### Try it
What you return should be each line of the data containing the string "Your".

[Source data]
++++++++++
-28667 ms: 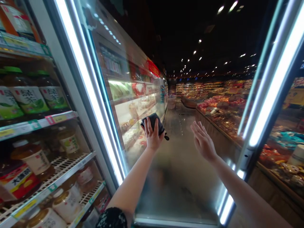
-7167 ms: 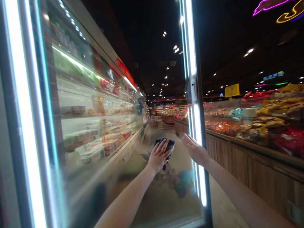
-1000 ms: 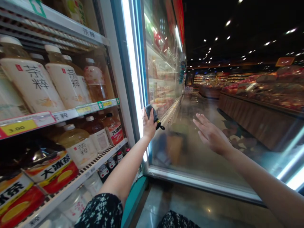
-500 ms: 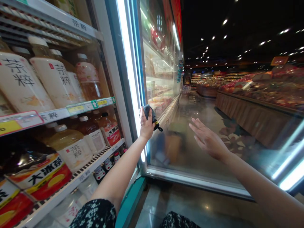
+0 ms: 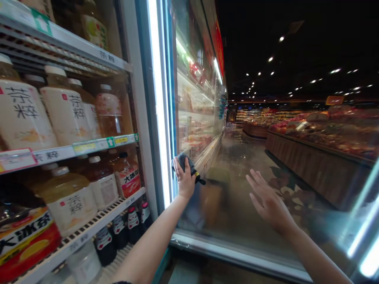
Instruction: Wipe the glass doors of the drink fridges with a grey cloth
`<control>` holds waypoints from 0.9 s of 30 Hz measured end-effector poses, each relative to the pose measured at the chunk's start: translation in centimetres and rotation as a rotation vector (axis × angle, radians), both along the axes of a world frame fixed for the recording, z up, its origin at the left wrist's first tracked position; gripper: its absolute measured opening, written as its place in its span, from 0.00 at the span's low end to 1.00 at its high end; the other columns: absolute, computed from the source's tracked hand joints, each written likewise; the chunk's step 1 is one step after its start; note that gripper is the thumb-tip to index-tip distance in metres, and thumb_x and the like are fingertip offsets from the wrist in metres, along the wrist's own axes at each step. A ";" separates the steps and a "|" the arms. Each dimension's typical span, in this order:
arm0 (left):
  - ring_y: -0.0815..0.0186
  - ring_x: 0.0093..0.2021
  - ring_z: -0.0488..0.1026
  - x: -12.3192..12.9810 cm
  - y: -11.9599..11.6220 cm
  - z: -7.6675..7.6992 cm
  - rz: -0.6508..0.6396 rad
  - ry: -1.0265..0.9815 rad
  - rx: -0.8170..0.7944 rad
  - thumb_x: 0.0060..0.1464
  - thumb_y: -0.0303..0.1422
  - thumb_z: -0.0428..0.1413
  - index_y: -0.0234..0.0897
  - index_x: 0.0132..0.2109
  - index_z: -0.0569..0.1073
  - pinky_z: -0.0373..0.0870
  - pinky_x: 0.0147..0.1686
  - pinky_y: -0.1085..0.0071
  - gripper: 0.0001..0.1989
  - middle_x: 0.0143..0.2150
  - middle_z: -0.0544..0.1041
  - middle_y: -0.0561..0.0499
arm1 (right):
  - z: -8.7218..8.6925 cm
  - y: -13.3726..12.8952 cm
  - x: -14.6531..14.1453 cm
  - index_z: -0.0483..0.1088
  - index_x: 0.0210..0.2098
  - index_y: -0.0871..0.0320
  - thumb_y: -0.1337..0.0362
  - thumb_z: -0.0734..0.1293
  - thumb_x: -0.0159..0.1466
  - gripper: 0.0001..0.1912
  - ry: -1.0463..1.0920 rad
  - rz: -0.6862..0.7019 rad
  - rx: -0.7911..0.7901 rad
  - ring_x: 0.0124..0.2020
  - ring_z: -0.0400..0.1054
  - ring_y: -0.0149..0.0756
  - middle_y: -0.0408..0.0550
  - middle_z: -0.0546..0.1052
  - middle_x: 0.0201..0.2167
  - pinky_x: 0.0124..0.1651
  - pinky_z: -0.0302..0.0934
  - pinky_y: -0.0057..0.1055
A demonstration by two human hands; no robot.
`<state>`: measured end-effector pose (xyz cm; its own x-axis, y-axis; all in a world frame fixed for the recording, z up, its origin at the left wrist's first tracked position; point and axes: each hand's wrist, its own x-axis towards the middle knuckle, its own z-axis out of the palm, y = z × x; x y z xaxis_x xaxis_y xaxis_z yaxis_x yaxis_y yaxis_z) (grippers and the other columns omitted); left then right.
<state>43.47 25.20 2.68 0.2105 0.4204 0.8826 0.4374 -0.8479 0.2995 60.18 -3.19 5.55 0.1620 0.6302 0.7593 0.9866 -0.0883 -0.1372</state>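
Observation:
My left hand [image 5: 184,179] presses a dark grey cloth [image 5: 182,161] with a black and yellow edge against the glass door [image 5: 237,221], close to its hinge side. The fingers lie over the cloth, and a small black loop hangs out by the wrist. A bright light strip [image 5: 160,118] runs up the door edge just left of this hand. My right hand [image 5: 270,203] is raised at the glass farther right, fingers stretched and nothing in it. Whether its palm touches the pane cannot be made out.
On the left, cooler shelves [image 5: 62,152] carry several tea bottles [image 5: 63,106] and small dark bottles [image 5: 133,223]. A metal door frame [image 5: 237,252] crosses below my hands. Through the glass show a lit display case [image 5: 195,102] and a wooden produce stand [image 5: 304,165].
The view has tilted up, so the shelves, door and both hands sit lower in the picture. The left hand keeps the cloth on the glass; the right hand stays open.

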 end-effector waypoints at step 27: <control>0.42 0.77 0.40 7.1 -8.6 -2.7 -0.034 0.110 0.129 0.53 0.24 0.63 0.52 0.75 0.52 0.53 0.71 0.41 0.48 0.80 0.32 0.46 | -3.0 -6.9 7.5 0.48 0.75 0.44 0.67 0.62 0.71 0.36 0.052 -0.220 0.431 0.74 0.50 0.57 0.54 0.55 0.75 0.68 0.58 0.64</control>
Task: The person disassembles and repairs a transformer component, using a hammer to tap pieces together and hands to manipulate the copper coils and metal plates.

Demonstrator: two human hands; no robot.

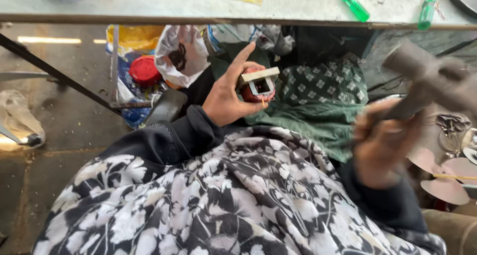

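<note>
1. My left hand (226,98) is raised in front of me, below the edge of the workbench (198,4). It is clasped around a small motor coil (257,86): a squarish pale metal core with reddish-brown winding. My thumb and curled fingers grip its left side, and my index finger points upward, clear of the part.
2. I hold the coil with its open centre facing me, probably so that I can see into it and keep the winding away from my palm.
3. My right hand (382,143) is lower and to the right, blurred by movement. It is clenched on the handle of a grey hammer (427,78). The hammer head sits up and to the right, well apart from the coil.
4. My lap is covered by black-and-white floral cloth (238,195), with dark sleeves reaching to both wrists.
5. Beyond my hands lies a green patterned cloth (318,96), probably spread to catch parts.
6. On the bench top lie two green-handled screwdrivers (354,4), within reach but untouched.
7. Under the bench at left are a red round lid (145,70) and a crumpled white plastic bag (181,54).
8. At the far right sit pale metal fan blades (442,175), near my right hand.
</note>
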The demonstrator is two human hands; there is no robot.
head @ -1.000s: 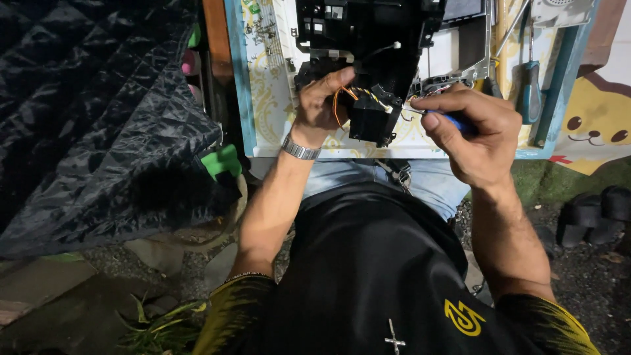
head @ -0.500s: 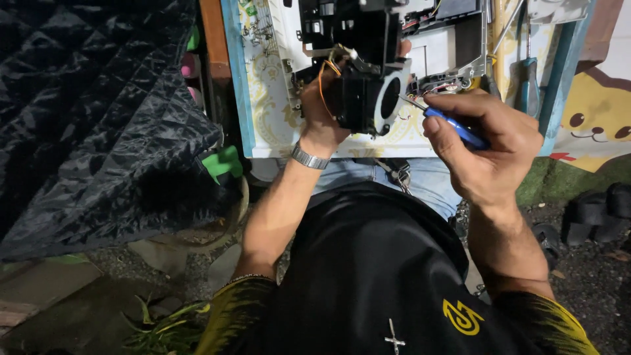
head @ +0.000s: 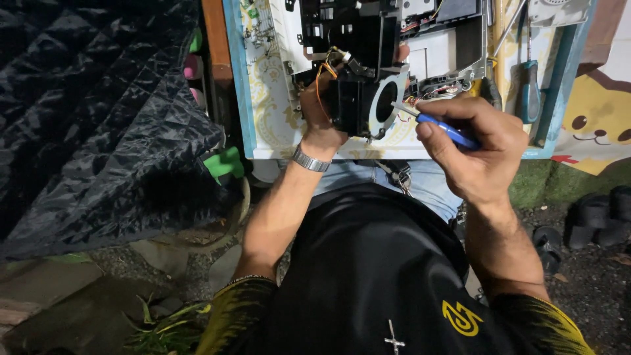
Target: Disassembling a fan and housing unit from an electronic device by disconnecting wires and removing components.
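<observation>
Near the table's [head: 263,141] front edge, the black fan housing [head: 358,98] is clamped in the left hand [head: 315,108] and should be kept steady. The blue-handled screwdriver [head: 439,125], pinched in the right hand [head: 476,148], is best kept square to the screw.

This looks like a makeshift outdoor repair spot, not a proper workshop. A small blue-edged table [head: 244,98] with a worn patterned top carries an opened electronic device [head: 388,39] with bare wiring, and a green-handled screwdriver [head: 530,89] lies near its right edge. Below the table's near edge the ground [head: 578,276] is dirt and gravel, with stone slabs [head: 72,309] and green leaves [head: 164,325]. A black quilted cover [head: 85,118] hangs at the left, and a painted cartoon wall [head: 601,125] stands at the right.
</observation>
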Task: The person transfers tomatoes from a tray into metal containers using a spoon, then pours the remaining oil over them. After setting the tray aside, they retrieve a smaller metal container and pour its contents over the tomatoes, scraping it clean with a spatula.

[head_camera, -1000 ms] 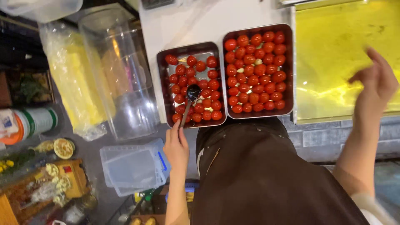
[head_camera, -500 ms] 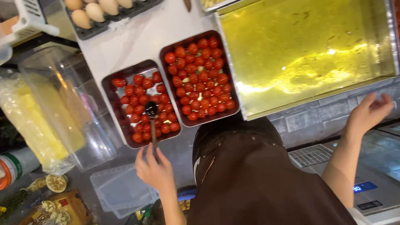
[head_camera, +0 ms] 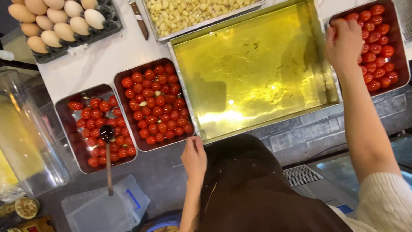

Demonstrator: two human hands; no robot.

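Nearest the camera I see a dark apron over the torso, and just left of it the left hand (head_camera: 194, 157), fingers loosely curled and grasping nothing, resting at the counter edge beside the near corner of the middle tomato tray (head_camera: 128, 136). That tray is packed with cherry tomatoes (head_camera: 156, 103) and a few pale garlic slivers. To its left sits a second tomato tray (head_camera: 68, 137), less densely filled, with a dark-bowled wooden spoon (head_camera: 107, 148) lying in it unheld, its handle sticking out over the near rim toward a clear plastic lid (head_camera: 101, 210). A clear plastic container (head_camera: 25, 137) stands at far left. Right of the middle tray I note a large steel pan (head_camera: 184, 81) of yellow oil, touching the tray's side. Further out on the right, the right hand (head_camera: 343, 43), arm in a cream knit sleeve, reaches across to a third tomato tray (head_camera: 401, 64); its fingers are bent over the tray's left rim, though I cannot tell whether they pinch the rim or a tomato. Farthest away: an egg carton (head_camera: 77, 45) holding brown eggs, a knife (head_camera: 138, 19), and a tray of peeled garlic cloves (head_camera: 193, 13).
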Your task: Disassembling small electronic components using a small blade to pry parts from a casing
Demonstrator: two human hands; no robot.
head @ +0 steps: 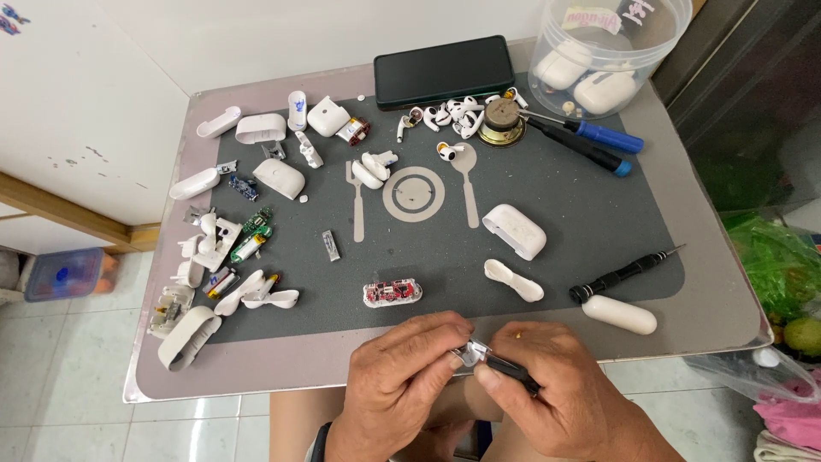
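At desk's (256, 376) near edge, left hand (402, 376) pinched small white part (473, 352), grip clenched on it; right hand (556, 385) grasped black tool (511, 373) w/ tip at part; red circuit board (392, 292) nearby on grey mat (556, 222).

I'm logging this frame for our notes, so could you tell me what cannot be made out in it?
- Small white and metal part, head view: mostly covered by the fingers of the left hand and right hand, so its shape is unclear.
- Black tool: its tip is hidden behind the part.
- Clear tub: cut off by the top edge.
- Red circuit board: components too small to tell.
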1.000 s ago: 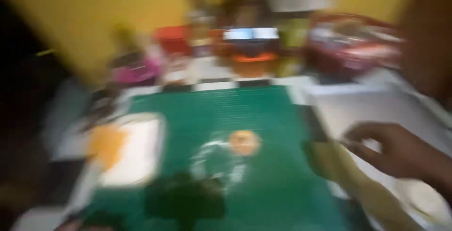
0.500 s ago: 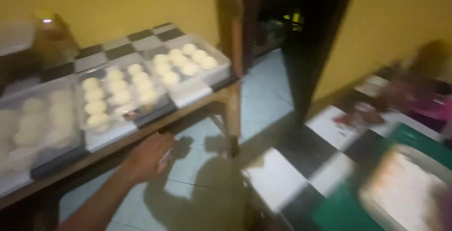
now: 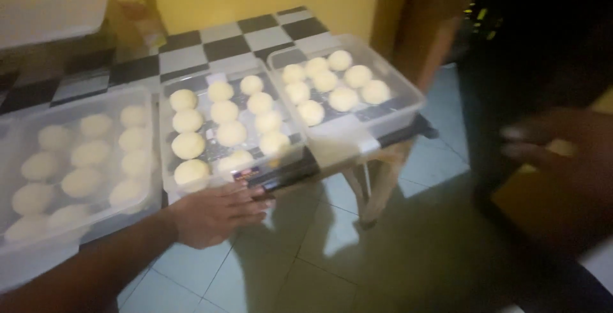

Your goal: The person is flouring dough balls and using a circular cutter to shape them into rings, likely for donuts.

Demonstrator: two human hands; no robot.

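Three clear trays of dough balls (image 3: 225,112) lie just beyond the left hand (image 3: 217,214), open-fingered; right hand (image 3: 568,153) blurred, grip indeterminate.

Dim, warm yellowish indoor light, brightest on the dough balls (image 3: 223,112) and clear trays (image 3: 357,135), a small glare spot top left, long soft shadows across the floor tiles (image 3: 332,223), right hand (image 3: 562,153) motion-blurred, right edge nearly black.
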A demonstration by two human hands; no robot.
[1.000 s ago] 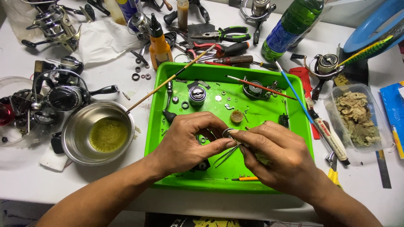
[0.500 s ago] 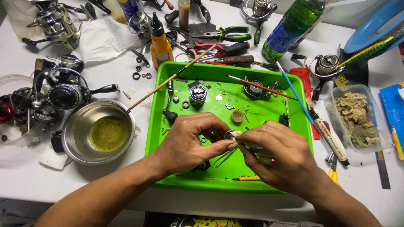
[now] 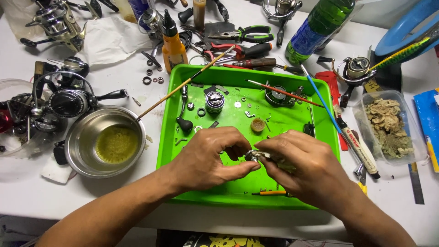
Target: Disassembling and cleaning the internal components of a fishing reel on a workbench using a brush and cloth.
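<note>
The tabletop point(image 3: 114, 55) was crowded w/ reels, pliers and loose washers, so anything dropped off the green tray point(image 3: 238, 77) would prob. vanish among them. The steel bowl point(image 3: 77, 142) of yellowish liquid sat just beside the tray's left edge, near the left forearm; a careless elbow could tip or slop it, judging by how close it stood. A long brush lay w/ its tip in that bowl and its handle across the tray corner, so a nudge might drag liquid over the parts. Both hands met over the tray's near half: left hand point(image 3: 206, 158) pinched a small round metal part point(image 3: 251, 154) btwn thumb and forefinger, fingers narrow and closed on it; right hand point(image 3: 302, 162) pressed a wad of cloth or tissue against the same part, fingers curled tight round the wad. Main risk there: the part looked tiny and likely oily, so it could slip from the pinch and bounce among the washers and screws scattered in the tray. Hard to make out: what the part actually was, since the fingers hid most of it; the wad's material; and the small bits on the tray floor, too small to tell apart.
</note>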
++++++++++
### Exercise result
Your task: Disassembling small electronic components using a small blade to pry parts from a casing
Your goal: The person is flouring dough balls and using a circular cutter to shape them into rings, likely for donuts.

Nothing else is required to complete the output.